An ETF conversion might be a route out of the current slump in GBTC’s prices. But the SEC is again playing spoilsport and has blocked the move. While Grayscale has filed a case against the agency, the chances that it will be resolved quickly are dim. Besides, the company’s prospectus states that it may dissolve the trust, if it is asked to register as an investment company by the agency. [Most ETF providers are registered as investment companies and subject to strict disclosures].

What are investors in GBTC shares to do then?

Nadig likens investment in GBTC shares to buying a “weird lottery ticket.” “You can buy a whole lot of it and hope to get out [sometime in the future],” he says. As in the case of lottery tickets, investors can only hope and pray that the discount in GBTC shares turns into a future premium when bitcoin price skyrockets. The possibility of GBTC’s price mimicking that of bitcoin is not guaranteed, however. It has traded at a discount since January 2021. In the interim, bitcoin price set two records.  

GBTC could become a zombie investment vehicle with assets that are locked into its structure. Many private equity funds turned into zombies after the financial crisis of 2008 with unproductive assets in their portfolio. The price of such funds was marked down or written away completely. That GBTC could suffer a similar fate with an asset class, whose popularity is on an upswing, however, is unlikely.    

Another option for investors is to find willing counter parties to sell their shares. “There might be interested buyers [like Grayscale] who might take it from you at a less awful discount than the one in markets today,” says Nadig.

Until that happens, Grayscale continues to rake in a healthy 2% management fee for its bitcoin stash. According to Bitcoin Treasuries, GBTC holds 654,885 or about 3.12% of the total expected supply of Bitcoin on its books. Based on the cryptocurrency’s current price, that amounts to roughly $15.3 billion in AUM.

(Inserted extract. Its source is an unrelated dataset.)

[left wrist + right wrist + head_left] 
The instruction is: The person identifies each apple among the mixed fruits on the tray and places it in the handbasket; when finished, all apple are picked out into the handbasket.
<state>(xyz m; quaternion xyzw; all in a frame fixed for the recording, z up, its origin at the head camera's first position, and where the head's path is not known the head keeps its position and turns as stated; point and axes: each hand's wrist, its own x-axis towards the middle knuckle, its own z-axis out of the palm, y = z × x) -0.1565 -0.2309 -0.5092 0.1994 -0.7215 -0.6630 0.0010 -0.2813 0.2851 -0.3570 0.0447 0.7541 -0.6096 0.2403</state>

The fund charges 2% as fees. This fee is paid out from its bitcoin holdings, meaning the amount of bitcoin available in the fund’s coffers should decrease if it does not make any purchases. At its current AUM, the fund pockets a cool $30.6 million each year for its services. As Nadig has pointed out in a post, there is no closing date for the fund. That means it could continue paying itself till it runs out of bitcoin if there is a prolonged discount in its share price.